A comprehensive report by a monitoring group of the US-led aerial bombardments against the Islamic State of Iraq and Syria (ISIS), has revealed that more civilian casualties have been recorded since the beginning of the campaign in 2014.
The group called Airwars, said it has documented at least 459 civilian deaths and that their method of compilation is based on credible reported sources in areas where civilians were hit. Many of their claims are backed by photographs, videos, and biographical information about the victims.
The bombing campaign in Syria and Iraq is in its first year. The Pentagon has said the coalition has carried out over 5,900 strikes as of August 2015, and that only two civilians have died as a result of these strikes. In June 2015, Lt. Gen. John Hesterman, a former combined forces air component commander, called the bombing campaign “the most precise and disciplined in the history of aerial warfare.”
Humanitarian activists say the mainstream media’s reluctance to report on the civilian casualties is causing the Pentagon and people like Gen. Hesterman to be left off the hook. Critical checks across a number of major mainstream news organizations, such as CNN, New York Times, Washington Post, BBC, and a number of other western media outlets, have revealed a complete media blackout on the issue.

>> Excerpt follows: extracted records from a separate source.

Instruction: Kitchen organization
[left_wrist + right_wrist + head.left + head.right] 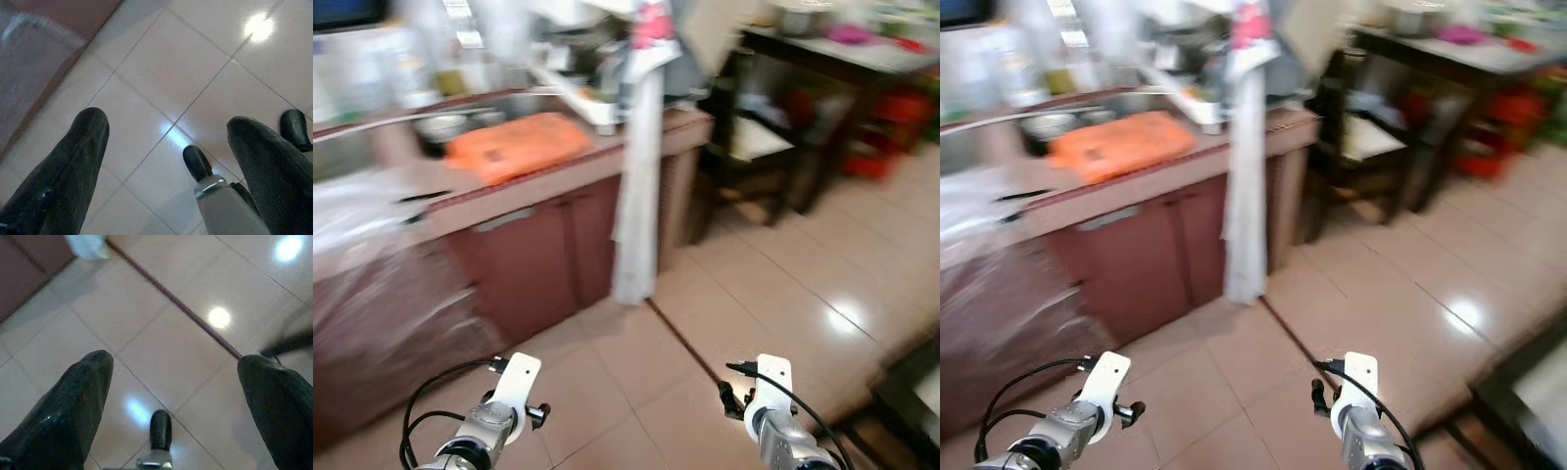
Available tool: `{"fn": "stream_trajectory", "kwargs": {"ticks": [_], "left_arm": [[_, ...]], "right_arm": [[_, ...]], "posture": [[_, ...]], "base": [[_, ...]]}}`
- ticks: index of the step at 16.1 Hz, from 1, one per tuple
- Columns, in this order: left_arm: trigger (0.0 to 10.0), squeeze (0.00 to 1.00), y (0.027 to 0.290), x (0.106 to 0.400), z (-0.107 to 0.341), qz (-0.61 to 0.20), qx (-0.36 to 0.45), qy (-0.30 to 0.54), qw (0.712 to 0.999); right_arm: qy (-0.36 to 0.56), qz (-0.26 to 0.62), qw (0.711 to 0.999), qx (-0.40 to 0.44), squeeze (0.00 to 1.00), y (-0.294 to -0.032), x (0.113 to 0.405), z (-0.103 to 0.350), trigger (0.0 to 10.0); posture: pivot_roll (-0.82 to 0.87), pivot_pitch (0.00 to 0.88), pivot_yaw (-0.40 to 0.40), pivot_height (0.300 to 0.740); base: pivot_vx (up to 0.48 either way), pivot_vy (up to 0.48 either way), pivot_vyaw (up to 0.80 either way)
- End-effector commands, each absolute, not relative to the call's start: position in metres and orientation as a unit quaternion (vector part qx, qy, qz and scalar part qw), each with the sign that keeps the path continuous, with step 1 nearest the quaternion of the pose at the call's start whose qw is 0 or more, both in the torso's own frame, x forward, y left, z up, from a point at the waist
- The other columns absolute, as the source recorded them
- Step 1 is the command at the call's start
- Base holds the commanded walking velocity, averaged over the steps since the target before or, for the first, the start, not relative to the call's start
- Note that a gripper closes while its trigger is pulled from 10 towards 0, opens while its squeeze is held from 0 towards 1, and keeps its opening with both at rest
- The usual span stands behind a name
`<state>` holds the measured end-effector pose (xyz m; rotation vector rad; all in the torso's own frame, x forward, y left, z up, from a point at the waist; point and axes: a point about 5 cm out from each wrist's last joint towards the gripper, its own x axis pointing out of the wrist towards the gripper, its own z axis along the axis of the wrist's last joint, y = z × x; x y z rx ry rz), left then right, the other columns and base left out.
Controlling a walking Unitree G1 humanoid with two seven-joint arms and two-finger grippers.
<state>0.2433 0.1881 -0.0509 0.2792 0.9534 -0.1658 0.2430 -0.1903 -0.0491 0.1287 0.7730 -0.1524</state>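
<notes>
hanging low over the tiled floor (773, 294), both arms are held idle at the bottom of the head views. the left gripper (168, 147) is seen from its wrist camera with its 2 black fingers (73, 166) spread wide apart, nothing between them but pale tile and a grey foot of the robot (198, 164). the right gripper (173, 382) is likewise held with its 2 black fingers (73, 401) spread wide and empty, above a dark joint line (171, 296) that is crossed diagonally through the tiles. bright lamp reflections are caught on the glossy floor.

just ahead and to the robot's left, a reddish-brown cabinet (548, 255) is seen under a pinkish counter (568, 166); the whole scene is blurred. a sheet of clear plastic (362, 235) is draped over the nearer left part of the counter and cabinet front. an orange cloth or bag (519, 145) is laid on the counter top beside a sink (460, 122), in which a metal bowl can be made out. a long white cloth (638, 186) is hung down from above the counter's end almost to the floor, its lower edge also caught in the right wrist view. a white rack (578, 93) with dishes is set behind it; its contents cannot be told.

farther off to the right, a dark table (842, 59) is stood with blurred items on top, and red objects (881, 127) are kept beneath it.
</notes>
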Motion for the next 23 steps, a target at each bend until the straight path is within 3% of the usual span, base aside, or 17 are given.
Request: {"fn": "stream_trajectory", "kwargs": {"ticks": [1, 4, 12, 23], "left_arm": [[10.0, 0.0, 0.186, 0.247, -0.049, -0.081, 0.129, 0.455, 0.878], [10.0, 0.0, 0.186, 0.247, -0.049, -0.08, 0.128, 0.454, 0.878], [10.0, 0.0, 0.196, 0.25, -0.046, -0.048, 0.166, 0.44, 0.881], [10.0, 0.0, 0.208, 0.23, -0.057, -0.01, 0.145, 0.471, 0.87]], "right_arm": [[0.382, -0.078, 0.919, 0.062, 0.0, -0.193, 0.241, -0.05, 10.0], [0.383, -0.078, 0.919, 0.06, 0.0, -0.193, 0.241, -0.05, 10.0], [0.382, -0.074, 0.919, 0.057, 0.0, -0.193, 0.24, -0.051, 10.0], [0.412, -0.048, 0.91, 0.024, 0.0, -0.193, 0.229, -0.059, 10.0]], "posture": [[-0.05, 0.03, -0.013, 0.74], [-0.06, 0.028, -0.013, 0.74], [-0.05, 0.031, -0.019, 0.74], [0.01, 0.024, -0.063, 0.74]], "base": [[0.0, 0.0, -0.77], [0.0, 0.0, -0.75], [0.0, 0.0, 0.0], [0.0, 0.0, 0.0]]}}
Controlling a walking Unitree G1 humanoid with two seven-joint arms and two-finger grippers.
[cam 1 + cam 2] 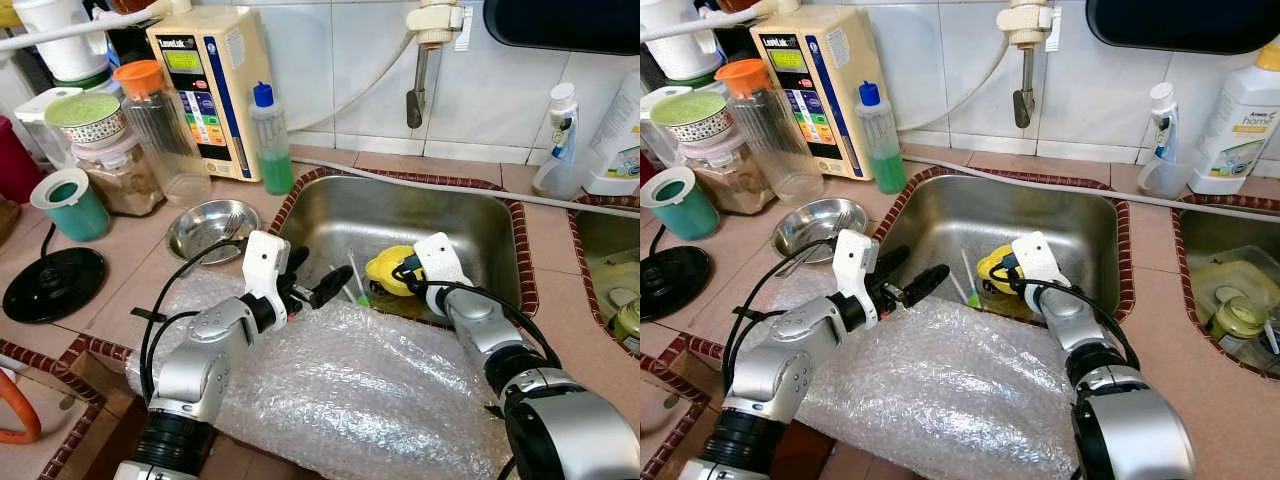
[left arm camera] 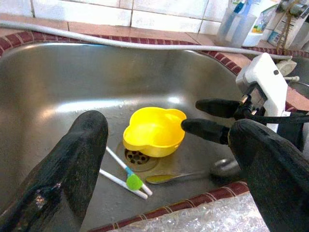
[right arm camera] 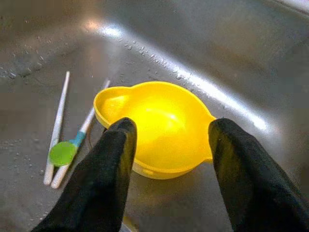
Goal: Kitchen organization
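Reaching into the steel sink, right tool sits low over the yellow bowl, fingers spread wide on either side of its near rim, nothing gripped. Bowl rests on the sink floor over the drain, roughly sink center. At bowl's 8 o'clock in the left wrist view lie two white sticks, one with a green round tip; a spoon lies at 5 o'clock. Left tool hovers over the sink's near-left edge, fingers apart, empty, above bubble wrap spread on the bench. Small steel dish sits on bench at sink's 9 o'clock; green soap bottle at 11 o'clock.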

Airwars has said had it not been for the brave efforts of reporters from McClatchy, many of the larger incidents would have gone unreported. One such case was covered by reporters in the Aleppo region, near the Turkish border, where the coalition bomb hit a prison which contained civilians who were arrested on minor crimes by ISIS.
One witness told the reporters that the explosion shook the entire city. He also said that he saw women in the town screaming and crying when they found out that the building where their relatives were being held had been hit. The prison was leveled; however, it took a number of days before the rubble was cleared and all the bodies were extracted and returned to the victims’ families. More than 58 civilians, including a number of teenagers, were said to have been killed in the attack.
Although the Pentagon never disclosed the incident publicly, a week later, reporters at McClatchy got a tip-off from one of their partners in Syria. After persistent questioning, the Pentagon admitted it had carried out the attack. McClatchy published the story and included photographic evidence, NGO corroboration, and witness accounts to back up it’s claims.
According to the Common Dreams, even after the McClatchy’s report was published, very few media outlets picked the horrible story up. The story just died silently as if those who were bombed were the terrorists the coalition is fighting against. Roy Gutman, one of the journalists who covered the devastating incident, said only one reporter called him to follow up the story.
A leading member of Airwars, Chris Woods, said he is shocked at the posture the media has adopted in covering the bombings. He was quoted as saying, “The material was always there. Why haven’t news organizations gone looking for that? The lack of contacts from colleagues was definitely surprising. It was amazing, it’s absolutely essential that all news organizations follow up on these things.”
All these denials from the Pentagon are neither surprising or unique, throughout history thousands of civilians have died as a result of US-led air campaigns. In the first year of the Iraq War, aerial bombings resulted in over 2,000 deaths. In Afghanistan, over 3,000 civilians were killed in the first year of the aerial campaign. In all these cases, the Pentagon tried to deny that civilians were being hit.
Meanwhile, the fight against ISIS is still ongoing, and by the time it is done, we must be prepared to hear more horrible stories from activists.